Health Department offers warnings on how flood waters can pose risks

What to do if flood waters are contaminated

TAMPA - With all this rain comes flooding.  And with flooding comes health risks.  Skin contact with flood waters may not pose a serious health risk, unless the water becomes contaminated.

You may have seen video of people wading through, even playing in flood waters, but Brian Miller, the Environmental Administrator for the Hillsborough County Health Department, warns what you can't see could hurt you.

Flood waters can, "contain a number of chemicals. Obviously we're concerned with fertilizers or any type of chemical run off from what people use on their lawns. It also can contain animal waste and possibly even sewage."

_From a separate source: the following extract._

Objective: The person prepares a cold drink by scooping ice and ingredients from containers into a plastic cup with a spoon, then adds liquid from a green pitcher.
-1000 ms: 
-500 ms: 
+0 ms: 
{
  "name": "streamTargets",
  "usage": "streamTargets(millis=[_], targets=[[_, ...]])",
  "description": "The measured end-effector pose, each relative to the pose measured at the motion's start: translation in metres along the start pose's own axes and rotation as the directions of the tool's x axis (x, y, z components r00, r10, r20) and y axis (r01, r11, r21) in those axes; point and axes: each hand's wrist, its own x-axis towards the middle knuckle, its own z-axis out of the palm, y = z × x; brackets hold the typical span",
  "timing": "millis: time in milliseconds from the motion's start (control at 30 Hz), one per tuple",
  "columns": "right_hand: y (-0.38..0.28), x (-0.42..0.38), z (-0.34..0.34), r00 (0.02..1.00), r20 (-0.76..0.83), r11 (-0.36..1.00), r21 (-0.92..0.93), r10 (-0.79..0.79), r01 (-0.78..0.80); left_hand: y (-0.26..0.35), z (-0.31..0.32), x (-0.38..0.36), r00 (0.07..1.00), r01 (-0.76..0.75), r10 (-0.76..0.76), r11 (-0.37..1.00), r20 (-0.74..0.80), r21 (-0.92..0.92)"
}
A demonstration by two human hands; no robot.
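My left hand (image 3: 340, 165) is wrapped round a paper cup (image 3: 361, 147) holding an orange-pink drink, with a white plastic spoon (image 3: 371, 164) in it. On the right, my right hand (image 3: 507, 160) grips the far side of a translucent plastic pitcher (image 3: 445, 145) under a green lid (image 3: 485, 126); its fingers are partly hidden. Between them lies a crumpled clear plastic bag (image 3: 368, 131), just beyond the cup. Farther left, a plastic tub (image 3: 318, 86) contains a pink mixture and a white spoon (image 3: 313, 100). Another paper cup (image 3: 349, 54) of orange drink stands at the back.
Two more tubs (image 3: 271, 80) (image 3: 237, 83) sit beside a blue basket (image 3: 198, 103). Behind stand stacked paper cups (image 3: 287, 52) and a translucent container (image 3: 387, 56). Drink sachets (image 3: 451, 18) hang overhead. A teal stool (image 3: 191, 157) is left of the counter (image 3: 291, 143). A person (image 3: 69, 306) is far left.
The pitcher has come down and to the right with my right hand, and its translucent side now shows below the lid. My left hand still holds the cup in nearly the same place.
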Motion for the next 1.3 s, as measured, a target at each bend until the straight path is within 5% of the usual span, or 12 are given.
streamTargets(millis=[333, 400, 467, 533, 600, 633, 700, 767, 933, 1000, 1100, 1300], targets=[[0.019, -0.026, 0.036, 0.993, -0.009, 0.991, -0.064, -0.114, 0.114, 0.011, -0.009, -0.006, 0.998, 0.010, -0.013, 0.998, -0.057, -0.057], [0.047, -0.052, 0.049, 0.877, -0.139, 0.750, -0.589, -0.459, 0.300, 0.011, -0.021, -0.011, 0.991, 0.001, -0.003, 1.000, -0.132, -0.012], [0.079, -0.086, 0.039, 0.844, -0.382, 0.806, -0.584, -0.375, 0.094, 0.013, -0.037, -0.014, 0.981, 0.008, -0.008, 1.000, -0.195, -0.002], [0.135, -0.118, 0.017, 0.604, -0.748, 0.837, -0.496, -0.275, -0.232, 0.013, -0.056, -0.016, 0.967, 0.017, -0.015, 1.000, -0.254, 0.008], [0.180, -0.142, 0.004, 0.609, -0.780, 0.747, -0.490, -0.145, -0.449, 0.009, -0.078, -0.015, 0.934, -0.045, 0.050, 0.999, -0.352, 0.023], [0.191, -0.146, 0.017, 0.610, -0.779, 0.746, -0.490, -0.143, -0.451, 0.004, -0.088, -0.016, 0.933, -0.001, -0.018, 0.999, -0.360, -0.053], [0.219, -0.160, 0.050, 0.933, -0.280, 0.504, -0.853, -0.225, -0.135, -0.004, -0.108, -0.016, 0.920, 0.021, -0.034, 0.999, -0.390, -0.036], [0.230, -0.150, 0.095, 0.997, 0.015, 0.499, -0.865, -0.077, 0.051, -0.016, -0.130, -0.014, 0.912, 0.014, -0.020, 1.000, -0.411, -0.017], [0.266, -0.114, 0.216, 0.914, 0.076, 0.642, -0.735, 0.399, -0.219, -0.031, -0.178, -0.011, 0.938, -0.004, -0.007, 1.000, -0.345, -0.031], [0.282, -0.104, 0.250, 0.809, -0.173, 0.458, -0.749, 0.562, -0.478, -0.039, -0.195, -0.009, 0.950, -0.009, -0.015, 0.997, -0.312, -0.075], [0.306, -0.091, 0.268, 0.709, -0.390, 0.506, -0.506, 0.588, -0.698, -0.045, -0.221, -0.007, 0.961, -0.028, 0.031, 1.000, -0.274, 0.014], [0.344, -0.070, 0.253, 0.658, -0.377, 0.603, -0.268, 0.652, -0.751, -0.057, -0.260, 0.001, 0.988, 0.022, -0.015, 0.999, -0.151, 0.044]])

And he warns you won't be able to tell that by looking at or smelling the water. So, if you have to get in the water for any reason, you'll want to use basic hygiene and common sense.

Wash your hands with unaffected, boiled or disinfected water before eating food or drinking.  Bathe and put on clean clothes as soon as possible. Do not eat or drink anything contaminated with flood waters and don't allow your children to play in flood waters.

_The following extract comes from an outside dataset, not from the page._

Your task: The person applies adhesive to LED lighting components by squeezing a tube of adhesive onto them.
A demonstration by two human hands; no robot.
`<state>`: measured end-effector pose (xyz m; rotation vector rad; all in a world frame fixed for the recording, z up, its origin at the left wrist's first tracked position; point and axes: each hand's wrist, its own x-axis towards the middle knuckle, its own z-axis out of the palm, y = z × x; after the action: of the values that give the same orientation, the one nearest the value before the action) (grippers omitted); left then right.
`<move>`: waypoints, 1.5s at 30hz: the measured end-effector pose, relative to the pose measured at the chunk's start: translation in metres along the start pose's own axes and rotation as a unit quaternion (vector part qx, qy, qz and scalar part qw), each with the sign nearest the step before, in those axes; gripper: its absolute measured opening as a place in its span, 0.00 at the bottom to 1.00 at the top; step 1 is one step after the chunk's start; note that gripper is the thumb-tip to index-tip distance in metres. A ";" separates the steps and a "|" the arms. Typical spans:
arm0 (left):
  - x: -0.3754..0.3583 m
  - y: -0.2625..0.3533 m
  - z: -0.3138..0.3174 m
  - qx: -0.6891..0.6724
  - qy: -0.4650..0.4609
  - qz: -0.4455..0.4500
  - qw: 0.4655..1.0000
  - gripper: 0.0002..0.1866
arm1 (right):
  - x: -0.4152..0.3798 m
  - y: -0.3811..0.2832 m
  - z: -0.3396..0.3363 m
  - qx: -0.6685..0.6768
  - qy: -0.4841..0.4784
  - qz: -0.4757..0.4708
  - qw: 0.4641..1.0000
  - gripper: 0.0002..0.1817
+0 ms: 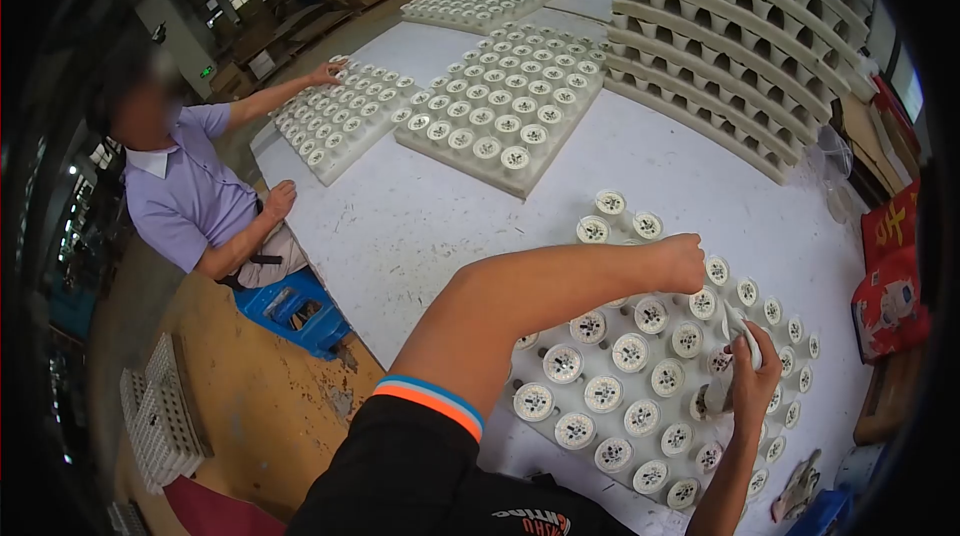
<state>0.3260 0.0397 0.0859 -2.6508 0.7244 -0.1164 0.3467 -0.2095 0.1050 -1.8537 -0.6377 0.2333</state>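
In the head view, my left hand [684, 263] is closed above the far part of a tray of LED bulb bodies; its fingertips are turned away and hidden. The bulb bodies, such as this one [603, 393], stand upright in rows, with round white LED boards facing up. My right hand [757, 366] is closed around a thin white piece [735, 324], tilted on edge over the tray's right side. I cannot tell exactly what that piece is. Below the right fingers, more bulb bodies are partly covered by the hand.
A person [190, 176] on a blue stool [292, 311] reaches to a filled tray [350, 116] across the white table [400, 236]. Another filled tray [525, 181] lies beside it. Stacked pale trays [720, 66] rise at the back right. A red bag [888, 276] sits at the right edge.
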 end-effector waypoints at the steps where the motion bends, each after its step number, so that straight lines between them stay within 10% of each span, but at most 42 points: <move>1: 0.002 0.000 0.000 -0.001 -0.011 -0.010 1.000 0.03 | 0.000 0.004 -0.003 0.004 0.001 0.002 1.000 0.15; 16: 0.009 -0.016 -0.015 -0.134 -0.156 0.003 0.979 0.06 | -0.006 0.013 -0.008 0.014 0.013 0.004 1.000 0.14; 29: -0.018 -0.004 0.010 -0.279 -0.001 -0.277 0.919 0.09 | -0.011 -0.009 -0.008 -0.016 0.002 -0.013 1.000 0.15; 45: -0.024 -0.009 0.010 -0.404 0.078 -0.307 0.858 0.07 | -0.010 -0.012 -0.008 -0.002 -0.018 0.026 0.999 0.15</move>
<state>0.3119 0.0625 0.0812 -3.6325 -0.1384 -0.2423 0.3378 -0.2185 0.1170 -1.8750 -0.6146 0.3008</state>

An open sore can be a gateway for bacteria and viruses as can an open mouth. "They stand a chance of getting some type of infection or even gastroenteritis, like a food-borne illness."

For those that live in rural areas and use well water, Miller says, "The biggest concern there is if the flooding rises above the well head itself. If it's not sealed properly you can get that flood water into the well and it can contaminate that drinking water with bacteria or viruses that can make you sick by drinking the water."

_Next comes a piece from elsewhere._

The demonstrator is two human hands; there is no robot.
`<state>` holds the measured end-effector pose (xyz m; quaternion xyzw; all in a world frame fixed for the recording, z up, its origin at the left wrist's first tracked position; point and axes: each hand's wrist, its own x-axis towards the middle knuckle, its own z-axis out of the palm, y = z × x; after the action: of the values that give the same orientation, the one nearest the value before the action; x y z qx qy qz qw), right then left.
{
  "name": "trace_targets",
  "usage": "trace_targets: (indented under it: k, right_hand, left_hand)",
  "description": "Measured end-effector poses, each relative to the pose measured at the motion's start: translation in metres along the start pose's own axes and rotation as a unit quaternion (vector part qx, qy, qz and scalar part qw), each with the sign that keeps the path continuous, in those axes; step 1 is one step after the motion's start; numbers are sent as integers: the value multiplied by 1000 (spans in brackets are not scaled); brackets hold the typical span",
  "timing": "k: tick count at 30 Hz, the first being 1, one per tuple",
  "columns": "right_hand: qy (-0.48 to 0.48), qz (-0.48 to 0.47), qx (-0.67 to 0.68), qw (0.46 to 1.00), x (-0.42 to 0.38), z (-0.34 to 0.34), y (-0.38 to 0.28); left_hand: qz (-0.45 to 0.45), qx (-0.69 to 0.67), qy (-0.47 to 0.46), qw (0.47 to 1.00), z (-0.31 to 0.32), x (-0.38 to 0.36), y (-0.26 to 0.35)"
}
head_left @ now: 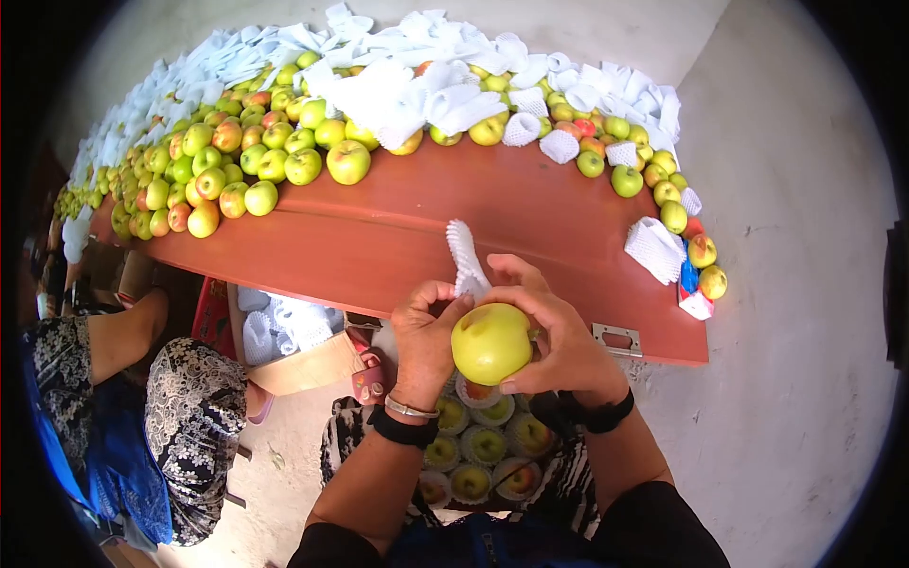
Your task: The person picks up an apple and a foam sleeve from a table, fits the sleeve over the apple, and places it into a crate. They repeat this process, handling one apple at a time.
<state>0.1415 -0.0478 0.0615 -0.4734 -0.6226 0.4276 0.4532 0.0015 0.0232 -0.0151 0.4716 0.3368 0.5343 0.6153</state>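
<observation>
A yellow-green apple (490, 345) with a small brown mark near its top sits in the grip of my right hand (568, 346), the fingers curled round its right side. My left hand (423, 341) pinches a white foam net sleeve (464, 254) just beyond the apple; the sleeve stands up, narrow and bent at its top. Both hands are close together over the near edge of the red-brown table (379, 218). Below them, in my lap, are several apples in foam nets (486, 445), packed side by side and partly hidden by my wrists.
Loose apples (275, 136) are heaped across the table's far side, with piled white foam nets (407, 95) behind and on them. A metal latch (616, 339) is fixed at the table's near edge. A cardboard box (308, 369) of foam nets stands lower left, beside a seated person (194, 417).
</observation>
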Motion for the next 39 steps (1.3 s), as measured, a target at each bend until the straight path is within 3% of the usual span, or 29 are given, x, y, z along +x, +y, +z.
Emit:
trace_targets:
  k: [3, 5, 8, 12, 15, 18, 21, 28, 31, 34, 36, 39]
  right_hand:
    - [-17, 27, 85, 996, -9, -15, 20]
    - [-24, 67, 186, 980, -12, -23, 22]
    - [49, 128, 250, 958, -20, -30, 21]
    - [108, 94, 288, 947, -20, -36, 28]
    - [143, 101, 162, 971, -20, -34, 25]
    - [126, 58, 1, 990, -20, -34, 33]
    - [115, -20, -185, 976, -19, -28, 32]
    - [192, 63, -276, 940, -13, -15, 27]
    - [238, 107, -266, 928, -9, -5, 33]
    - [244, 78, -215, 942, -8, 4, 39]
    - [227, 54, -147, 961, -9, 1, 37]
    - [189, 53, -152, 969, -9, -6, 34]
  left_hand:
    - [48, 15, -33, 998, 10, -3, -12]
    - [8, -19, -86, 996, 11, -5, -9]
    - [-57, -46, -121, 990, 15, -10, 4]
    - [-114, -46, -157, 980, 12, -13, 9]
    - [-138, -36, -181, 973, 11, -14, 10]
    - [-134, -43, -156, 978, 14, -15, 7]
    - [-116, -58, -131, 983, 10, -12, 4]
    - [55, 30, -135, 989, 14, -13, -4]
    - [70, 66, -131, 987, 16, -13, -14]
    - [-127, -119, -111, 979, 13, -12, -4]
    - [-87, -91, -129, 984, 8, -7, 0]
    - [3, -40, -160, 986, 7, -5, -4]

If you notice a change of smell or look in your water, Miller recommends getting the water tested and boiling or disinfecting water by adding the appropriate amount of bleach per gallon until test results come back.

Finally, if you are on a septic system and your plumbing is functioning slowly or sluggishly, you should conserve water as much as possible. The less water used, the less sewage the septic tank must process.

And do not have the septic tank pumped out until the ground has had an opportunity to dry.